Many of my students have been commenting on allergies and colds.  Not only is weather likely to be effecting your quality of breath, but we are all turning on our heaters again.  Particularly if you have forced air heat, you may want to spend some time cleaning your vents, duct-work and replacing your furnace filters.  This will help cut back on the particulate matter blown into the air within your home.

This is also the time to be making regular use of your neti pot.  If you still feel hesitant to try it out, I highly recommend giving it another try.  To make the experience as comfortable as possible make sure you use plenty of salt and use warm water. It can feel a bit strange the first couple of times you use it, but after that you will wonder how you lived without a neti pot.

“The practice of nasal cleansing – known as Neti – has been used by practitioners of Ayurveda and Yoga in India for thousands of years. Neti is one of the 6 purification techniques performed prior to practicing yoga as a way of preparing the body for the yoga practice.”

The practice of nasal irrigation originated in India, but now many people around the world use it on a regular basis. It can be used daily or as needed. Using a neti pot one can use warm salt water  to gently cleanse the nasal passages. As the water flows through your nose it washes away pollens, mucus, viruses and bacteria. The nasal passage, with its fine hairs and mucus membranes, is one of the ways nature protects us from illness. The neti pot can have an amazingly positive effect on your body’s ability to stay healthy and fight off sickness.

Here in Boise there are a number of places to purchase a neti pot. I bought a very pretty ceramic one at the Boise CO-OP for about $12. They all come with clear instructions and the salt can be purchased right off the same shelf. Below are some basic instructions and a short video to give you an idea of how it is done.

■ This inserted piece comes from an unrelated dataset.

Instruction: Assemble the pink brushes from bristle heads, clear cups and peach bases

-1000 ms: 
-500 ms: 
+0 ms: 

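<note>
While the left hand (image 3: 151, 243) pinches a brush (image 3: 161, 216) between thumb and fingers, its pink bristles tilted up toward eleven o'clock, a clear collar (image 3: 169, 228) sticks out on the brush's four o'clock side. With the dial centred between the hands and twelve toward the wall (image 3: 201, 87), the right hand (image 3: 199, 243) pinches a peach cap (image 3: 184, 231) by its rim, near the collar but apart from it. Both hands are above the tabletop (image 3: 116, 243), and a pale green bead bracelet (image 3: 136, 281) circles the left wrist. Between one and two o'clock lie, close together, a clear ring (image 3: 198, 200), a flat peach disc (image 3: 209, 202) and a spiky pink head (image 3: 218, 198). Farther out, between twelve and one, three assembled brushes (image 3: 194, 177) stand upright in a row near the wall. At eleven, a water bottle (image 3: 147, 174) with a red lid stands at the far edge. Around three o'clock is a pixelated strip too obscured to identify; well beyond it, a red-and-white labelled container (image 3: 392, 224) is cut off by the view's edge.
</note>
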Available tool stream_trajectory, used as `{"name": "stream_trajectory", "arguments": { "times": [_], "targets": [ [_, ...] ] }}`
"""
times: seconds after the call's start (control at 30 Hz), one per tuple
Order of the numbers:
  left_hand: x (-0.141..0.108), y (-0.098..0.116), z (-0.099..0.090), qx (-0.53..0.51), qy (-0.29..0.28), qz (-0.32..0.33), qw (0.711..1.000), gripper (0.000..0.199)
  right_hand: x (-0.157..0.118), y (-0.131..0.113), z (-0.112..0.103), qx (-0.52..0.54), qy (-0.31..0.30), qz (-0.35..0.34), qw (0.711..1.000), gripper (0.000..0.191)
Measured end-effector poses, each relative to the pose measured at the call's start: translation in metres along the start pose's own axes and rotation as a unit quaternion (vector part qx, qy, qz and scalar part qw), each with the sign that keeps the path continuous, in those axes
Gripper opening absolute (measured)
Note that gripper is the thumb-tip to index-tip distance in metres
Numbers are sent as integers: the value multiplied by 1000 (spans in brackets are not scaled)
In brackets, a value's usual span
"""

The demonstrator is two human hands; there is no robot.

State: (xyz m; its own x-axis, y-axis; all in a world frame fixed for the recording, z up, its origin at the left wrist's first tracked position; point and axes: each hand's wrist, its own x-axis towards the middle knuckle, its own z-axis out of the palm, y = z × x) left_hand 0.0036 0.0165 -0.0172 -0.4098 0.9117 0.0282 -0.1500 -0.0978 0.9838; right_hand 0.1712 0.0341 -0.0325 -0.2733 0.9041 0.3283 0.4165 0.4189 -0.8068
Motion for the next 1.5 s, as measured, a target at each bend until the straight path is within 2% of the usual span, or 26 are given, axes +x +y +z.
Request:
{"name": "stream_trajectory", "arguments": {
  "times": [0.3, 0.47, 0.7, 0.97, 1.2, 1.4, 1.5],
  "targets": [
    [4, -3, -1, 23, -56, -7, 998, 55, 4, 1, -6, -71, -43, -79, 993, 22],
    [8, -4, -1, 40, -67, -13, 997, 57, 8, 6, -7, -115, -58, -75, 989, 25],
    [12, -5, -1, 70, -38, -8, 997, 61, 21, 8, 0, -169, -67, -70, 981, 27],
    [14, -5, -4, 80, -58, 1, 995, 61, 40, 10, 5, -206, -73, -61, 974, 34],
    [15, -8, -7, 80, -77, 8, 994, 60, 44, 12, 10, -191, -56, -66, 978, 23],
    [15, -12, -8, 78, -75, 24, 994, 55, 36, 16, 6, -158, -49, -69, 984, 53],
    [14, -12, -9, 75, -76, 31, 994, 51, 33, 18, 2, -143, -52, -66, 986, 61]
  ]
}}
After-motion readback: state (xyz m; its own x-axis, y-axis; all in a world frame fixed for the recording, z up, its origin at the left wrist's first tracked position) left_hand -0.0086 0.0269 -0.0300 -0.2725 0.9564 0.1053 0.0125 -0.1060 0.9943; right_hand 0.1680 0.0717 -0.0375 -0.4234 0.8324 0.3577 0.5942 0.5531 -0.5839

http://www.youtube.com/watch?v=UFEXjzGagMI&feature=related

Neti pot instructions:

1. Fill the neti pot with warm water and the recommended amount of salt. Hot water is dangerous and cool water is not soothing. You may also play around with the amount of salt you use, to find out just the right amount for your greatest level of comfort.

2. Tilt your head to the side. One ear pointing down toward the sink and your forehead is lower than your chin in relation to the counter.

3. Insert spout of neti pot gently into the raised/top nostril creating a seal between the neti pot and the nostril. Try to relax. If you are too tense the solution just won’t flow. Breathe gently through your mouth throughout the process.

4. Raise the neti pot slowly to develop a steady flow of saline solution through the upper nostril and out the lower nostril.

5. When you’re done, exhale firmly several times to clear the nasal passages.

6. Reverse the tilt of your head and repeat the process on the other side.